Jason Soroko, senior fellow at Sectigo, said AuthQuake exposes significant flaws in Microsoft’s MFA implementation, revealing an important fact: Authentication systems based on shared secrets are inherently vulnerable.
Soroko added that this is essentially a configuration error that everyone should check now. He said all MFA should have rate limiting set to a reasonable level.
“If you can't answer the question of whether you have this vulnerability mitigated with appropriate rate limiting, then stop what you're doing and check,” said Soroko. “Organizations must act to adopt patches and reconsider their reliance on outdated MFA solutions. We must strive toward passwordless authentication solutions, especially for net new implementations.”
Kris Bondi, co-founder and CEO of Mimoto, said the latest report from Oasis Security on AuthQuake highlights significant problems with MFA overall. Bondi said when MFA gets compromised, it quickly switches from a security tool to a significant attack vector.
Bondi added that by gaining access to accounts of the 400 million paid users of Office 365, bad actors would be able to stealthily perform reconnaissance to find the most valuable systems and data. Bondi said attackers could add additional hidden ways in for root access, such as reverse shells, which would bypass future authentication.

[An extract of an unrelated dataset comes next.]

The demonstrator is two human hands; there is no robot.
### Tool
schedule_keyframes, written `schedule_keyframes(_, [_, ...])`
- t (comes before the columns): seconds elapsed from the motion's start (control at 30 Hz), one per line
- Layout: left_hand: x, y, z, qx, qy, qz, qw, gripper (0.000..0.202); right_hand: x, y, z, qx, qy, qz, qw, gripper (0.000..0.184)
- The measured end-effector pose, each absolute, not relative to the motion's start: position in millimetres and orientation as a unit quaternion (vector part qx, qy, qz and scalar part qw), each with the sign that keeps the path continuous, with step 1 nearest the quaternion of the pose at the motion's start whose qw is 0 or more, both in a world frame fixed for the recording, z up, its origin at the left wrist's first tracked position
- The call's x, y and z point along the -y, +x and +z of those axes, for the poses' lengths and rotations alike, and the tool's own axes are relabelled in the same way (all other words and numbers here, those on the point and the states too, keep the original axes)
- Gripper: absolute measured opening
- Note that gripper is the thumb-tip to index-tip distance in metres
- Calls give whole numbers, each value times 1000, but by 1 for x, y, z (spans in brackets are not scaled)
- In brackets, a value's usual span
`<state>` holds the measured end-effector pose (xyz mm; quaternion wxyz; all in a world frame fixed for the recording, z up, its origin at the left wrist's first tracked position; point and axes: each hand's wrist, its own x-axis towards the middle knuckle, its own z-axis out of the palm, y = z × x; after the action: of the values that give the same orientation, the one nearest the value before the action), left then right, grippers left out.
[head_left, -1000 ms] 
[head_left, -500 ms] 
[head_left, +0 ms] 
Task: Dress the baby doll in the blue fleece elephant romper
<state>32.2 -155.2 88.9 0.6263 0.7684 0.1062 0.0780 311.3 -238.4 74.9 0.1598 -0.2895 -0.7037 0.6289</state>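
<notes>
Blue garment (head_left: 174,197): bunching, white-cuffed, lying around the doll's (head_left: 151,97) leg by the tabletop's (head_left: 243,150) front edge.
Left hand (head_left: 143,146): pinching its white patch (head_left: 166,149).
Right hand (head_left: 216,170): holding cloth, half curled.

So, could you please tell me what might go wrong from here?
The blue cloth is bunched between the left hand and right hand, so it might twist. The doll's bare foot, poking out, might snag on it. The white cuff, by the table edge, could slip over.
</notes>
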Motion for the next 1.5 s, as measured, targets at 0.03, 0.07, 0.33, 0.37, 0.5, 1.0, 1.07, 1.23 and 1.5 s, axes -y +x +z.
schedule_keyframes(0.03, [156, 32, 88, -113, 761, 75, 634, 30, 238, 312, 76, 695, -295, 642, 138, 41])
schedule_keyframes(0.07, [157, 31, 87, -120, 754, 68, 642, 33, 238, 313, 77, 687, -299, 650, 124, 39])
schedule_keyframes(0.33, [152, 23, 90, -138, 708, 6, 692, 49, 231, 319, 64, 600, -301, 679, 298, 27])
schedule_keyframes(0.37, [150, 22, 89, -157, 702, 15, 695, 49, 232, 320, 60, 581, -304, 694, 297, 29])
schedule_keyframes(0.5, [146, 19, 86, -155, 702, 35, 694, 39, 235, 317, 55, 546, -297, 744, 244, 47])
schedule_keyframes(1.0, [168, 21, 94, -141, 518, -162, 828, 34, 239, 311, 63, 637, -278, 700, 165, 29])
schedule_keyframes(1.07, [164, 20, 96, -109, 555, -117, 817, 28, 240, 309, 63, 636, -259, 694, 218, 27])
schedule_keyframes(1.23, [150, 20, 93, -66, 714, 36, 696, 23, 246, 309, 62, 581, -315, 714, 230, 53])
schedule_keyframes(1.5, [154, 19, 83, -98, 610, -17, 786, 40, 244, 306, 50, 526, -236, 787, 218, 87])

“While MFA is better than the use of credentials alone, it should be considered an organization's minimum acceptable practice, not a state-of-the-art security measure,” said Bondi. “Even when MFA is operating as expected, it's validating an endpoint at a specific point in time, not confirming it's the correct person. Given the ease of getting around MFA and its broad use, it would be hard to understate the severity of this vulnerability. Addressing this issue should rank among an organization’s highest priorities.”
Itzik Alvas, co-founder and CEO at Entro Security, explained that this exploit requires attackers to leverage a valid username and password to bypass Microsoft's MFA using a brute force technique where the attacker rapidly cycles through all possible MFA codes before Microsoft's timeout window is expired.
“While Microsoft has resolved the behavior so MFA can no longer be brute-forced, this exploit highlights the importance of frequently rotating passwords and keys, monitoring exposure locations for compromised credentials, and alerting on failed login and access attempts,” said Alvas. “Implementing these measures can significantly reduce risk, even if another MFA exploit were discovered by an attacker.”
Damir J. Brescic, chief information security officer at Inversion6, said this research points out that MFA is not infallible, and organizations should not rely solely on MFA to secure their systems or critical data. Brescic said while MFA is still a valuable security control, teams should implement it as part of a comprehensive defense-in-depth strategy that includes other measures such as network segmentation, lease privileged access, and ongoing security monitoring.
Here are some of Brescic’s action recommendations:
- Deploy a privileged access management solution as a second factor, which is less susceptible to this type of a bypass.
- Enforce conditional access policies based on users location.
- Review the organization's monitoring and detection capabilities — focus on the authentication logs to detect and respond to any type of suspicious activity.
- Implement additional network security measures, such as intrusion detection/intrusion prevention systems.
- Segment the critical data behind an Bastion Host aka jump box.
- Consider looking into biometric authentication methods, which are becoming increasingly reliable and extremely user friendly, such as fingerprint or facial recognition.
- Research platforms that offer behavioral analytics that can help detect anomalous behavior as well as prevent unauthorized access in real time.